• _To do_
All of the data below is to be output exactly as written.

• _Available data_
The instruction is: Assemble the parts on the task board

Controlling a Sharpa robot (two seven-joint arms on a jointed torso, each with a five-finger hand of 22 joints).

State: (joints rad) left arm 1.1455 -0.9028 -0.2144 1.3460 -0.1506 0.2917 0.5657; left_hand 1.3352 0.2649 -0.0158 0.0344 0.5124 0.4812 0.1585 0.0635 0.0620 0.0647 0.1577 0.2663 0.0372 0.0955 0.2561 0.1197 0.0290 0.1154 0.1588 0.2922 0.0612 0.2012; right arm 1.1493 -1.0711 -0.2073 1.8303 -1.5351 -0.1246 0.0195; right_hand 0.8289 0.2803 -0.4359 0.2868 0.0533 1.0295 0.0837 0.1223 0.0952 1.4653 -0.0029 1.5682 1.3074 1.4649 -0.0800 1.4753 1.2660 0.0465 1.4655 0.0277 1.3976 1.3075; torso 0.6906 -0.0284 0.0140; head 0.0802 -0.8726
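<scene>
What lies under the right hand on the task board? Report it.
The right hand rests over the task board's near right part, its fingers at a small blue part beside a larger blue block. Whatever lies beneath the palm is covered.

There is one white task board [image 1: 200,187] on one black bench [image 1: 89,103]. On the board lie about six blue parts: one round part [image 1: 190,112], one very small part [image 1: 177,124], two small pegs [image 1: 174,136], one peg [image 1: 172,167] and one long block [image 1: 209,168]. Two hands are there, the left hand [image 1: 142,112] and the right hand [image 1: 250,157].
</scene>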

• _Written answer_
The instruction is: Assemble the parts on the task board

Controlling a Sharpa robot (two seven-joint arms on a jointed torso, each with a five-finger hand of 22 joints).

State: (joints rad) left arm 1.1455 -0.9028 -0.2144 1.3460 -0.1506 0.2917 0.5657; left_hand 1.3352 0.2649 -0.0158 0.0344 0.5124 0.4812 0.1585 0.0635 0.0620 0.0647 0.1577 0.2663 0.0372 0.0955 0.2561 0.1197 0.0290 0.1154 0.1588 0.2922 0.0612 0.2012; right arm 1.1493 -1.0711 -0.2073 1.8303 -1.5351 -0.1246 0.0195; right_hand 0.8289 0.2803 -0.4359 0.2868 0.0533 1.0295 0.0837 0.1223 0.0952 1.4653 -0.0029 1.5682 1.3074 1.4649 -0.0800 1.4753 1.2660 0.0465 1.4655 0.0277 1.3976 1.3075; torso 0.6906 -0.0284 0.0140; head 0.0802 -0.8726
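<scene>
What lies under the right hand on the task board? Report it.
The right hand rests over the task board's near right part, its fingers at a small blue part beside a larger blue block. Whatever lies beneath the palm is covered.

There is one white task board [image 1: 200,187] on one black bench [image 1: 89,103]. On the board lie about six blue parts: one round part [image 1: 190,112], one very small part [image 1: 177,124], two small pegs [image 1: 174,136], one peg [image 1: 172,167] and one long block [image 1: 209,168]. Two hands are there, the left hand [image 1: 142,112] and the right hand [image 1: 250,157].
</scene>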

The answer has been given, and the exercise is done.